La troisième semaine, Maître Fulano avait bien décroché de son bureau. Et comme le dit la ritournelle, pas de nouvelle ... C’est en remontant d’une promenade sur la plage que Maître Fulano porta son regard sur une cylindrée garée devant une villa. Là, sur le pare brise avant, accroché bien en évidence, le macaron de l’Ordre des Avocats. Il sourit, amusé : "-Il y a un confrère ou une Consœur dans le coin !" Maître Fulano pensa au macaron qu’il avait également placé à l’avant de sa voiture. A quoi servait-il ? Utile ou est-ce seulement de la flambe ? "-Faut-il que je le retire de ma voiture à la rentrée ?" Sa réflexion aboutit finalement grâce à une citation d’un ouvrage sur Napoléon qui était alors son livre de chevet : "Mieux vaut mettre de la fierté dans son attitude que de se reconnaître d’avance vaincu." [1] -" Que de passion et de pugnacité nécessitent en effet certains dossiers !" Médita t-il. Fort de ce raisonnement, Maître Fulano conclut que le macaron était un signe de cette combativité nécessaire et contribuait au panache de la profession. Il décida donc de laisser l’épée et la balance sur sa voiture.

Advocata nostra.
La quatrième semaine, Maître Fulano fut remis dans sa robe à un moment où il ne s’y attendait pas. Comme tous les ans, il allait au pardon à la chapelle de Notre Dame des Mers située en front d’océan : bal de bannières et houle de maquettes de bateaux en guise d’ex-voto. Procession sonorisée dans les rues du village. Plus curieuse que priante, l’oreille de Maître Fulano accrocha une bribe d’oraison qui le ramena profondément au cœur de sa profession "… Eia ergo, advocata nostra  [2] ". Advocata nostra ? Notre avocate ? Etait-ce le climat de prière ou la beauté du cantique qui le touchait, voila que son cœur d’auxiliaire de Justice se serra et soudainement il se revit prêter serment « "Je jure, comme avocat, d’exercer mes fonctions avec dignité, conscience, indépendance, probité et humanité ». Déjà vingt ans de Barre pensait-il et combien de personnes assistées qui ont tous mis leurs espoirs en moi, leur "advocata" !

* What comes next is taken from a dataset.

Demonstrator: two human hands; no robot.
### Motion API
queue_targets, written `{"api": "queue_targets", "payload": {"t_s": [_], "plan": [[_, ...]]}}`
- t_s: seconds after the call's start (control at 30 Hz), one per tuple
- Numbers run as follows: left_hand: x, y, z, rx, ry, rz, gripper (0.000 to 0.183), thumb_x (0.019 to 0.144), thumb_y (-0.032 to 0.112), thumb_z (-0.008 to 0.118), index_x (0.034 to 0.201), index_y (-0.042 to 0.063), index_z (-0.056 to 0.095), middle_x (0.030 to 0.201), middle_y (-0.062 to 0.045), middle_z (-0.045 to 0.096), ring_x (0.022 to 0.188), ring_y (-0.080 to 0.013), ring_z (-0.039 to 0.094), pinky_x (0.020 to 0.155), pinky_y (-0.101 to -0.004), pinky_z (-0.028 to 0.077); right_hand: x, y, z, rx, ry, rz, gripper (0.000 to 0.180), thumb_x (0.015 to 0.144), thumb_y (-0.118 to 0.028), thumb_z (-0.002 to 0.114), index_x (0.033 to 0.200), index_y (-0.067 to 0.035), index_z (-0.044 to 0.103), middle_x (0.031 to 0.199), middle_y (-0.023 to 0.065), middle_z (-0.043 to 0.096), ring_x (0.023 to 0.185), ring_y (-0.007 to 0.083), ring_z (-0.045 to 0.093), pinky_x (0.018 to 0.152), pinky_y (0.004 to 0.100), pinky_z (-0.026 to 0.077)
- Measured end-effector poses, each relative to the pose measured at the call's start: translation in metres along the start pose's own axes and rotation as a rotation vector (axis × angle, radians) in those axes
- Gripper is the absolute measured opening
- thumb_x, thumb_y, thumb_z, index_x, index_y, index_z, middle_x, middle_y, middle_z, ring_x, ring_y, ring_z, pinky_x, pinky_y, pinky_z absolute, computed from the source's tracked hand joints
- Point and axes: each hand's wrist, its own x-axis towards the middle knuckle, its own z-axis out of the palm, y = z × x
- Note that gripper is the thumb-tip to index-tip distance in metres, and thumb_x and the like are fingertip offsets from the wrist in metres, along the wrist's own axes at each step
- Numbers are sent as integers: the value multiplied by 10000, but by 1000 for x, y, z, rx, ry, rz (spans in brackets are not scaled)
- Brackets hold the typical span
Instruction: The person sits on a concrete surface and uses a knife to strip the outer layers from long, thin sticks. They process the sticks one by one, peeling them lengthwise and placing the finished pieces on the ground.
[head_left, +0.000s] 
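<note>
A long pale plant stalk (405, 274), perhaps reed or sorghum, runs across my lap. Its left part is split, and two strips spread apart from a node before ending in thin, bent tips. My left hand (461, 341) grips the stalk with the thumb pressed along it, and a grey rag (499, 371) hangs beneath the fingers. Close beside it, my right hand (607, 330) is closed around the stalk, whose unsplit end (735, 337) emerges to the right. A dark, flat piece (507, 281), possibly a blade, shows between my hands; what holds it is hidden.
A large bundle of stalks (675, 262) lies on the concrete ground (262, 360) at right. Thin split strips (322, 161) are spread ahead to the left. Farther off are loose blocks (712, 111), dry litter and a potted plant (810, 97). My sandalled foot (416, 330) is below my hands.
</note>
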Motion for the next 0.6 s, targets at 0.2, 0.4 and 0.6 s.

Le jour de son retour au cabinet, Maître Fulano fut accueilli par son assistante qui lui demanda : "- Alors Maître Fulano, les vacances furent bonnes ? Vous avez quand même réussi à couper avec votre travail ?" Il répondit par un "affirmatif" perplexe car s’il avait finalement réussi à se défaire de ses dossiers, il se rendait compte qu’on ne pouvait en revanche se dégager de sa nature d’avocat.

Me Loïc TERTRAIS

[1Napoléon Bonaparte – Mémoires, Manuscrit de Sainte-Hélène (1821).

[2Le Salve, Regina est un hymne consacré à la Vierge Marie dans la religion catholique : Salve, Regina, mater misericordiae. Vita, dulcedo et spes nostra, salve. Ad te clamamus, exsules filii Hevae. Ad te suspiramus, gementes et flentes in hac lacrimarum valle. Eia ergo, Advocata nostra, illos tuos misericordes oculos ad nos converte. Et Jesum, benedictum fructum ventris tui, nobis post hoc exilium ostende. O clemens, o pia, o dulcis Virgo Maria ! Amen.